Further, sources said, the government is also actively considering a high-level visit to Afghanistan this month, adding to the urgency of completing the delivery soon. Afghan president Ashraf Ghani has been quite keen on PM Narendra Modi visiting Afghanistan at the earliest.

The configuration of the choppers will be that of an attack helicopter, added sources, indicating that the delivery may happen within the next couple of weeks.

The decision to go ahead with the delivery comes when external affairs minister Sushma Swaraj is headed for Islamabad on Tuesday for the Heart of Asia conference cohosted by both Afghanistan and Pakistan.

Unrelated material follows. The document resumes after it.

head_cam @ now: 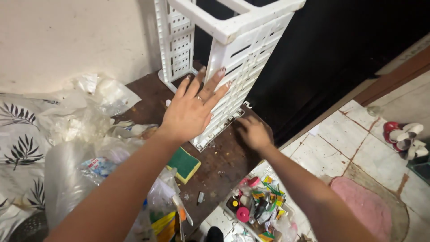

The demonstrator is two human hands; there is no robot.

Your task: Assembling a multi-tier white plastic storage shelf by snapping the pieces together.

India’s military relationship with Afghanistan has been a sore point with Pakistan, which has always made it a point to red flag such issues to the US.

Washington has often sent out conflicting signals on this front. While it has wanted India to play an active role to help strengthen the Afghan National Army, it has on many occasions conveyed the need for India to be sensitive to Pakistan’s concerns.

But in 2011, India and Afghanistan entered into an umbrella strategic partnership agreement that gave room for weapons supplies in the future. Yet, India continued to restrict itself largely to cooperation on training military and police personnel. Indian assets in Afghanistan were being targeted quite often, which was always a worrying factor for New Delhi.

One such attack took place at the Indian consulate in Herat just ahead of Modi’s swearing-in ceremony.